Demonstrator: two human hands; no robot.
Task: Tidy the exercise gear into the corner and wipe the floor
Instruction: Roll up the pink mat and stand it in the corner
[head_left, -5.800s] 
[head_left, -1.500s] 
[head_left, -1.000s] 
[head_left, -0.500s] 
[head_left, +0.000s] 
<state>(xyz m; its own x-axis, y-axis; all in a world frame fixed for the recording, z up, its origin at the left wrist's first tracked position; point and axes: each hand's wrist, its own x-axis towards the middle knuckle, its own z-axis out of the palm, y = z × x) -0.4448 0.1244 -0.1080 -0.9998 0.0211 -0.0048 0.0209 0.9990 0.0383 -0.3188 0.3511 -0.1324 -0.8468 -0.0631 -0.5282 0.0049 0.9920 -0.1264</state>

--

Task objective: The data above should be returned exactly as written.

Response box:
Demonstrator: two human hands; no robot.
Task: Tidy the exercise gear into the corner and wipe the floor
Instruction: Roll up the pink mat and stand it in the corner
[head_left, -5.800s] 
[head_left, -1.500s] 
[head_left, -1.000s] 
[head_left, -0.500s] 
[head_left, +0.000s] 
<state>(xyz m; its own x-axis, y-axis; all in a world frame fixed for the recording, z up, its origin at the left wrist's first tracked position; point and axes: each hand's wrist, its own x-axis towards the middle knuckle, its own z-axis out of the palm, y = z × x) -0.4448 0.1244 -0.1080 -0.9998 0.0211 -0.0048 0.0209 0.9990 0.0383 -0.3188 0.3511 -0.1324 -0.8468 -0.0631 -0.5282 0.0049 0.9920 -0.1264</state>

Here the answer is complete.